§ **YOUR INSTRUCTIONS**: Going down the listing below, print exactly each line from the one with "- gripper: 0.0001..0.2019" up to and including the one with "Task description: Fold", and skip the rest.
##### DATA TO USE #####
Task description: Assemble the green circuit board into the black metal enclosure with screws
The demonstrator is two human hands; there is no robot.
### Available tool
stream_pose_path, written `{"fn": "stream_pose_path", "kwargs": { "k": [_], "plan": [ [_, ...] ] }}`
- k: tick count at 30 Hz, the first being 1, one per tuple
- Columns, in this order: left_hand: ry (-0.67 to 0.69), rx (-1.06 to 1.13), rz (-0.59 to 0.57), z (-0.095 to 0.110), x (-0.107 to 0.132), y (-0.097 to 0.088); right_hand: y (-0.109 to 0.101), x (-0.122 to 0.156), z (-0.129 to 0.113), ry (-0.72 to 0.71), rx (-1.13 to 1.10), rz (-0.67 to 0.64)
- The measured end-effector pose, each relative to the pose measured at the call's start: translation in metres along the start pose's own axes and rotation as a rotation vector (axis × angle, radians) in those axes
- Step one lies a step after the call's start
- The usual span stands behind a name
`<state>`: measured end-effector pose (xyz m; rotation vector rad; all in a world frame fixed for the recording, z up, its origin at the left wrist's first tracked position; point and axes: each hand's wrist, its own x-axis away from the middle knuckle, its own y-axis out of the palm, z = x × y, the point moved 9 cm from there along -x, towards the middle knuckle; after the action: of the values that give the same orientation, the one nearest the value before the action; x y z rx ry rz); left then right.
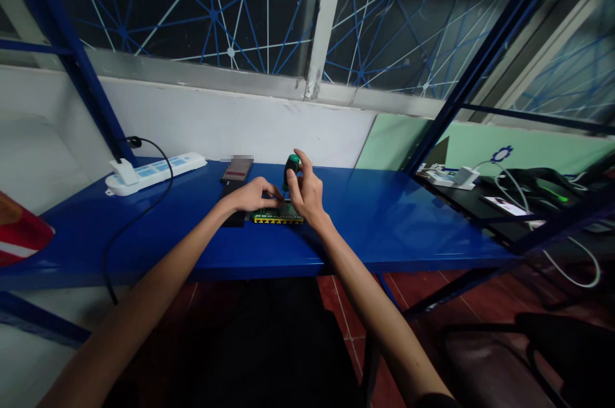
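Note:
A small green circuit board with a yellow-marked edge lies on the blue table. My right hand is closed around a green-handled screwdriver, held upright with its tip down on the board. Just left of it, my left hand rests on the board's near-left part, fingers curled and pinched together at the screwdriver's tip. What those fingers hold, if anything, is too small to see. A black flat object lies under my left wrist.
A white power strip with a plug and black cable sits at the table's back left. A dark phone-like device lies behind the board. Right of the table, a black shelf holds chargers, white cables and devices. A red object is far left.

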<state>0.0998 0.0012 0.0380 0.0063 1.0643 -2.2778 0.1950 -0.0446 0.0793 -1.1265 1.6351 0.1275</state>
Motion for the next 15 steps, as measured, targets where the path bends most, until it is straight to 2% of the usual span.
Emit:
{"fn": "stream_pose_path", "kwargs": {
  "k": [8,15],
  "plan": [
    [-0.030,-0.002,0.101,-0.0040,-0.0003,-0.0062,0.0015,0.0003,0.0020,0.011,0.016,-0.010],
    [-0.029,0.002,0.097,-0.0031,-0.0005,-0.0059,-0.0003,-0.0009,-0.0003,0.004,0.015,-0.002]
  ]
}}
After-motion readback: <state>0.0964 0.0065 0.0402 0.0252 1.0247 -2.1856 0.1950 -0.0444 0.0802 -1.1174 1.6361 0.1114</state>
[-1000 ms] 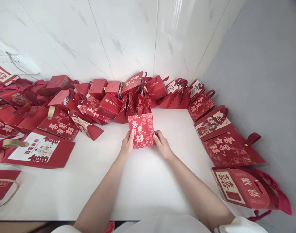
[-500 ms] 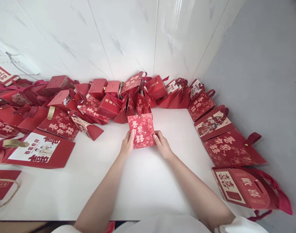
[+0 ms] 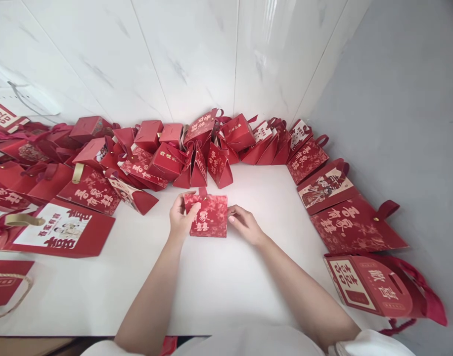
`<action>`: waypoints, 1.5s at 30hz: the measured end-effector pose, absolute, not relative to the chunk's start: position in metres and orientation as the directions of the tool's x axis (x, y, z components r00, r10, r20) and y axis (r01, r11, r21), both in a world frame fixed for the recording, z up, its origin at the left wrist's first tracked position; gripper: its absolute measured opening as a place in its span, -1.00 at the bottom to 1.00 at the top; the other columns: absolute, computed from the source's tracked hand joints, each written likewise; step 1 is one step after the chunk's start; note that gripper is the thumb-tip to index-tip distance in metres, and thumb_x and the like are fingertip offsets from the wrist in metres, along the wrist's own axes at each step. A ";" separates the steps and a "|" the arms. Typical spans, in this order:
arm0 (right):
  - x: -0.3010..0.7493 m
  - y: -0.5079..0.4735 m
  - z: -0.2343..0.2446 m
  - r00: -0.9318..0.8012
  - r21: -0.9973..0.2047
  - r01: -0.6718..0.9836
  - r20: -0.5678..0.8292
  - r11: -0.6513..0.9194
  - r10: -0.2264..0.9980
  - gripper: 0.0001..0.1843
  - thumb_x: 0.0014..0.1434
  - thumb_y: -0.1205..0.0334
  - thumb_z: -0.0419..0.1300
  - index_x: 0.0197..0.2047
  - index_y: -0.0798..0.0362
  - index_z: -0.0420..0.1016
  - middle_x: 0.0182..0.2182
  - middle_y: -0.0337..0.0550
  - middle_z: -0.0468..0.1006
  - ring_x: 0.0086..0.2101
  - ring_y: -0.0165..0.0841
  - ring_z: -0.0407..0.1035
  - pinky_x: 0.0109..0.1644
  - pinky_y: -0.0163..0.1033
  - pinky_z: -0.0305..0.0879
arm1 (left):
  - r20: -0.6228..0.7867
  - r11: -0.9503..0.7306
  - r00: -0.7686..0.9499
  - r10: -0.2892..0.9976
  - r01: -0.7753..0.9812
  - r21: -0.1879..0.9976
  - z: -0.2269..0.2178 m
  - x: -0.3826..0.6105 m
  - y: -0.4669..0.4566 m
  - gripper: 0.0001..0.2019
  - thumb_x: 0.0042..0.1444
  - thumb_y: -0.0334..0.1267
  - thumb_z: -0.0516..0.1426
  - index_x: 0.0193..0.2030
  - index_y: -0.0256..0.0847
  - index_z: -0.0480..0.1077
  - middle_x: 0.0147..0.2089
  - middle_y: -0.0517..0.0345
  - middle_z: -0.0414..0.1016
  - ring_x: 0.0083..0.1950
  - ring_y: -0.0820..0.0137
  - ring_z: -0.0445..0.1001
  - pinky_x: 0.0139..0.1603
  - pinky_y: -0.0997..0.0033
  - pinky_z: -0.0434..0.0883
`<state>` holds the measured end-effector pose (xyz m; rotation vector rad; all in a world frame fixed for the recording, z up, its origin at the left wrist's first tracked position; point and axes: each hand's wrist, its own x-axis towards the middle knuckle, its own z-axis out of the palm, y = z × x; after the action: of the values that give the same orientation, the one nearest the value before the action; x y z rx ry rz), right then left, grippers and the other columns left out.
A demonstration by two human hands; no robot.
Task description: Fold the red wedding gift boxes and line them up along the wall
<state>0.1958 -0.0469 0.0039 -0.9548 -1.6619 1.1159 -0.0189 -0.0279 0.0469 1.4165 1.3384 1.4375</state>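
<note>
A small red gift box (image 3: 211, 217) with pale floral print, gold lettering and a ribbon loop at its top is over the white table in front of me. My left hand (image 3: 182, 216) is closed on its left side, thumb across the printed front and fingers behind. My right hand (image 3: 246, 223) is beside the box's right edge, its fingers bent and a little apart, holding nothing; whether the fingertips touch the edge is hard to tell. Just behind the held box stands a similar wedge-shaped red box (image 3: 219, 165).
Many red gift boxes (image 3: 167, 160) are heaped along the tiled wall and to the left. A row of red boxes (image 3: 354, 225) runs down the right side. A larger box (image 3: 72, 230) lies at the left. The white table (image 3: 226, 291) ends at its front edge near my body.
The gift box has come nearer to me and slightly left, its top tilted. My left hand has shifted its grip higher on the box, and my right hand has loosened from its right edge.
</note>
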 end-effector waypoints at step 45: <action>0.181 -0.070 0.015 -0.215 -0.469 0.537 0.727 0.701 0.652 -0.51 0.18 0.35 0.08 0.16 -0.19 0.33 -0.21 -0.08 0.44 -0.26 -0.26 0.39 -0.19 -0.09 0.31 | 0.403 -0.457 0.216 0.889 0.370 0.809 0.076 -0.003 -0.062 -0.88 0.06 -0.19 0.20 -0.39 -0.16 0.51 -0.39 0.12 0.55 -0.36 0.37 0.50 -0.32 0.39 0.44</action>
<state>0.1812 -0.0699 0.0147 -0.9268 -1.8828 0.1397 -0.0035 -0.0623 0.0765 1.9353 1.1605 1.2040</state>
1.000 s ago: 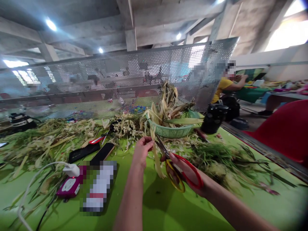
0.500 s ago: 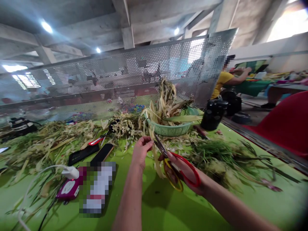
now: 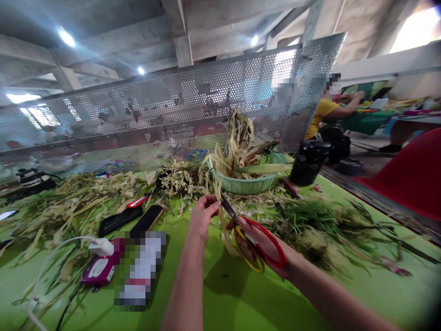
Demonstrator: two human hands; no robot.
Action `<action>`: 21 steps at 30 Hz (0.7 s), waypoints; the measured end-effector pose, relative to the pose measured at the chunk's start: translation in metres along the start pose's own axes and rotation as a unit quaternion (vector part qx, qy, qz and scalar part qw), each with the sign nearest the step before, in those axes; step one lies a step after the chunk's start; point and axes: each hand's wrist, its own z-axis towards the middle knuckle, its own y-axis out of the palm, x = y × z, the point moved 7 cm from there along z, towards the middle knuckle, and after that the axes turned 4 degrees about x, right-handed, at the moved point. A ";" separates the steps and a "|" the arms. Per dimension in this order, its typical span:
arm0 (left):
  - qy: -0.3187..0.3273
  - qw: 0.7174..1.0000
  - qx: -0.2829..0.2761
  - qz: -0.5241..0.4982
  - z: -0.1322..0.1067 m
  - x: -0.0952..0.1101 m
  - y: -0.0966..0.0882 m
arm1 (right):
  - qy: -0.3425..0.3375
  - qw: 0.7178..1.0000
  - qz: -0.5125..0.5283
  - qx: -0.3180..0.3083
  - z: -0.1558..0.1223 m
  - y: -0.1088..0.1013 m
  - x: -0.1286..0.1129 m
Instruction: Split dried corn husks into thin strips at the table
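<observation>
My left hand pinches a strip of dried corn husk between thumb and fingers, its lower end hanging down over the green table. Around the handles of a pair of scissors, one loop red and the other yellow, my right hand is closed. The dark blades point up and left and lie against the husk by my left fingertips. Just beyond my hands stands a pale green basket heaped with dried husks.
Husk scraps cover the table's left and back. Phones, a purple power strip and a red cutter lie left. Green plant fibres and a black canister are right. A perforated metal screen rises behind; a person in yellow sits beyond.
The scissor handles have shifted very slightly, and the two loops look a little closer together. My left hand stays in place on the husk. The view has turned slightly.
</observation>
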 end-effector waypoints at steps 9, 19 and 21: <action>-0.010 1.000 0.007 -0.029 -0.001 0.001 0.001 | -0.005 1.000 -0.008 0.013 0.000 0.000 -0.007; -0.020 0.999 0.008 -0.042 -0.002 0.000 0.000 | -0.023 0.999 -0.038 0.014 -0.003 0.001 -0.011; -0.021 0.999 0.008 -0.044 -0.002 0.000 -0.001 | -0.021 0.999 -0.044 0.024 -0.002 -0.001 -0.011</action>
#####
§ **THE COMPLETED TASK**:
  - gripper: 0.0001..0.2019
  - thumb_x: 0.0042..0.1444
  - thumb_y: -0.0334..0.1267
  - thumb_z: -0.0516..0.1426
  - index_x: 0.0193..0.2030
  - index_y: -0.0256..0.0847
  - index_z: -0.0480..0.1077
  - middle_x: 0.0147..0.2089
  - middle_y: -0.0517..0.0345
  - middle_z: -0.0414..0.1016
  - ring_x: 0.0083..0.1950
  - ring_y: -0.0820..0.0137
  - ring_z: -0.0445..0.1001
  - pinky_x: 0.0139..0.1603
  - pinky_y: -0.0997..0.0033
  - pinky_z: -0.0434..0.0883
`<state>` holds the measured end-effector pose (xyz m; rotation vector rad; all in a world frame fixed for the recording, z up, its origin at the left wrist's first tracked position; point and axes: each hand's wrist, its own x-axis towards the middle knuckle, its own z-axis out of the palm, y = z × x; after the action: of the values that give the same orientation, the one nearest the value before the action; x y z rx ry rz), right then left, grippers and the other columns left out.
A demonstration by two human hands; no robot.
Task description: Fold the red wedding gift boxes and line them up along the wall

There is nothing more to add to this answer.